I have a feeling that this happens to LD'ers quite often, Yulei, to the point where passionate, sweet-tasting kisses are a rarity.
Why? I think it may be for one (or perhaps all) of a few reasons:
* First, when you make a spontaneous move in a dream, your dreaming mind/unconscious might have trouble immediately providing the details you are expecting . So it throws up the best imagery it can provide, which winds up being minimal, "lips just touching and nothing else" sort of imagery. Sometimes it even throws up the wrong imagery -- I remember once trying that same spontaneous kiss and getting a mouthful of roses. If this is the case, I've found that simply waiting a moment and trying again yields much better results (because your dreaming mind gets a chance to scrape up some proper memories of kissing). This, BTW, is a root problem in dream control in general: we often just aren't patient enough to give our dreaming minds an opportunity to produce the imagery we desire.
* Next, there is the problem of what a kiss is.
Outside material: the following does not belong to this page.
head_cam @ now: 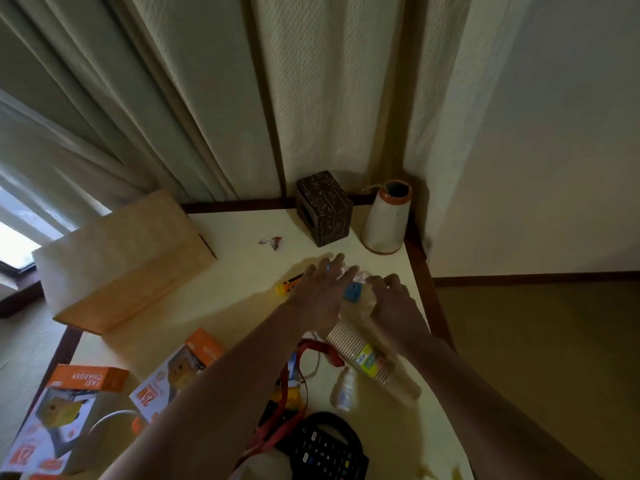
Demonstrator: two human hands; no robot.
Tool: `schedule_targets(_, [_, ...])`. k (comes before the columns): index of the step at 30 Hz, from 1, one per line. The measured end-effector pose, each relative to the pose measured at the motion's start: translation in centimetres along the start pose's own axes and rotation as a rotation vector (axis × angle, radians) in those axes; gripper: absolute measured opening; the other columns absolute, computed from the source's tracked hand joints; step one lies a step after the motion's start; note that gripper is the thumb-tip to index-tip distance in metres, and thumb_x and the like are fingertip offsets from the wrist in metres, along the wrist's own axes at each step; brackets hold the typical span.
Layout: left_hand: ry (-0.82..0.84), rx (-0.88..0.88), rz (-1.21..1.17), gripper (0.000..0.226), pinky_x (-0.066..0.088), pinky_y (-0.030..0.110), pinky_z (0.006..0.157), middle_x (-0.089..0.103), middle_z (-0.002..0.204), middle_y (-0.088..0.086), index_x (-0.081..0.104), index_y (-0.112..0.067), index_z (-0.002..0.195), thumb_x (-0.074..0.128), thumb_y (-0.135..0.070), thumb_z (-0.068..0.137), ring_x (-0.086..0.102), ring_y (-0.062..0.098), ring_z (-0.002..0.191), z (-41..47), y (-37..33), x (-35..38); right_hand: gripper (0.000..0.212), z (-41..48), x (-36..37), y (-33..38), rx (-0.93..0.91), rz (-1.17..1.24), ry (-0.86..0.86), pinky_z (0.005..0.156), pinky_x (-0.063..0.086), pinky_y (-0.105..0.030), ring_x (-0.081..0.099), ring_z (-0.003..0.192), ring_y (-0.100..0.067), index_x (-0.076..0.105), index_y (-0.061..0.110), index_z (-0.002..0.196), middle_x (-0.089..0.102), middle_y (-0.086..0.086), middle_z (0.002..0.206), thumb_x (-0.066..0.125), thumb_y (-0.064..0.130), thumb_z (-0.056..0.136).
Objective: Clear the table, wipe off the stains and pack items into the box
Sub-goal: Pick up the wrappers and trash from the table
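Both hands, left (318,289) spread open, right (391,299) curled, close on the clear plastic bottle (353,299); grip firmly before lifting toward the cardboard box (124,261).

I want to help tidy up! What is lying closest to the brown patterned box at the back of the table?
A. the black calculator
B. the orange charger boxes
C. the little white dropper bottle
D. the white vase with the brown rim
D: the white vase stands right beside the patterned box at the back corner, while the calculator, charger boxes and dropper bottle all lie at the near end of the table.
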State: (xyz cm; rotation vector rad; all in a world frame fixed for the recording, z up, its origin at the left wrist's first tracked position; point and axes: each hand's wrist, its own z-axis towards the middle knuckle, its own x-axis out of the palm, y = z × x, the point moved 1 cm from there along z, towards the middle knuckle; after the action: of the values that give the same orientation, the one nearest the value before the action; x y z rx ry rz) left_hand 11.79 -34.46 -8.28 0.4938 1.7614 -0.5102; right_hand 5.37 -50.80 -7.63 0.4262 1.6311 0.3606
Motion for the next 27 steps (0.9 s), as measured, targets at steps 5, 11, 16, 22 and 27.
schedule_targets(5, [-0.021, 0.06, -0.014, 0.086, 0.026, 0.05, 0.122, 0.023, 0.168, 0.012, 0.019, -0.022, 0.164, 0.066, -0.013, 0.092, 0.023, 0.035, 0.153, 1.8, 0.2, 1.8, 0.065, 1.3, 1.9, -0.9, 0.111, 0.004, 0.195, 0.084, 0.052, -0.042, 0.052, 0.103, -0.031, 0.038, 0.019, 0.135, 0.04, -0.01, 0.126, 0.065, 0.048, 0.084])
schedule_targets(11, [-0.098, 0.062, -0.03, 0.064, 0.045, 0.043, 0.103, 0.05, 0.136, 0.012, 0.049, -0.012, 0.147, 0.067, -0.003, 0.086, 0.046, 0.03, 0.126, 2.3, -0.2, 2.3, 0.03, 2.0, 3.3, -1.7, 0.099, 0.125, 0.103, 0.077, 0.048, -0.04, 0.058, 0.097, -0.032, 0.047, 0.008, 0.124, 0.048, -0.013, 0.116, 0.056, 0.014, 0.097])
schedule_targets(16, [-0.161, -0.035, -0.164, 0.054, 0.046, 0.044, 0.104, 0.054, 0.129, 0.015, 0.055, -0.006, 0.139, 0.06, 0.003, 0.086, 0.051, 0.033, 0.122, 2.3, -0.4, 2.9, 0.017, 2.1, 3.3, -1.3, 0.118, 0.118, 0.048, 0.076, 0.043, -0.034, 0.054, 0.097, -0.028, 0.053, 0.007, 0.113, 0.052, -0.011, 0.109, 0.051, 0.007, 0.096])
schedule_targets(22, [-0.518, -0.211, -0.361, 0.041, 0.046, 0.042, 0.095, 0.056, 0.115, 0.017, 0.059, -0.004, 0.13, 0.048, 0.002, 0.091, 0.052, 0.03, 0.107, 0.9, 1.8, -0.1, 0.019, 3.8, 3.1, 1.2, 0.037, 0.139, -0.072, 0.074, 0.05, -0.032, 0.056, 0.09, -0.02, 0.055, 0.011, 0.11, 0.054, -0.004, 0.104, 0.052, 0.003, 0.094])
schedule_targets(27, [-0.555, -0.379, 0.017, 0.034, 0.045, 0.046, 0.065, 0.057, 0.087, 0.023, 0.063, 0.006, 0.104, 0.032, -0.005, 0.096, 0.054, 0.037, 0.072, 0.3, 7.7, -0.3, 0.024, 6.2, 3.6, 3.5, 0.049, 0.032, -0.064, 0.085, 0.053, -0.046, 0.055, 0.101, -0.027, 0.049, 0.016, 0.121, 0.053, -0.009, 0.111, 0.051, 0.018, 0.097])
When you are lucid (and often when you are not lucid), especially if that lucidity comes very late in your sleep cycle, you tend to be very close to a waking state. So, if you try something like a kiss, your brain is very likely to refer directly to physical receptors in your lips and mouth rather than the imagery provided by your dreaming mind. So, instead of a nice, passionate kiss, you feel, well, pretty much nothing, because in truth your lips aren't contacting anything. Or, worse, your kiss might taste like bad breath, or blanket, because that is what your physical receptors are actually picking up at the moment. If this happens, I usually change the subject, both because things likely won't improve and because realizing that you are in direct contact with your waking-life senses might wake you up completely.
* Finally, and on a more philosophic note, a passionate kiss has one major requirement that is difficult to replicate in a dream: it requires the participation of two people. If your kiss is lacking the input of someone else (and you haven't allowed your dreaming mind to find a memory of that input), then it will most likely feel pretty hollow. This will likely stay that way if you've never kissed the waking-life version of your particular target before, because your dreaming mind is unable to find a memory of kissing this person. Again, you might just try again, or wait a bit, and your dreaming mind might spool up an appropriately similar memory (assuming you've kissed someone else in your life) -- or not, I suppose, if this passionless kiss is a perhaps as a hint from your dreaming mind to get to work on getting that love to do some requiting in your waking-life!
These opinions of mine could of course all be wrong, but at least it gives you something to think about.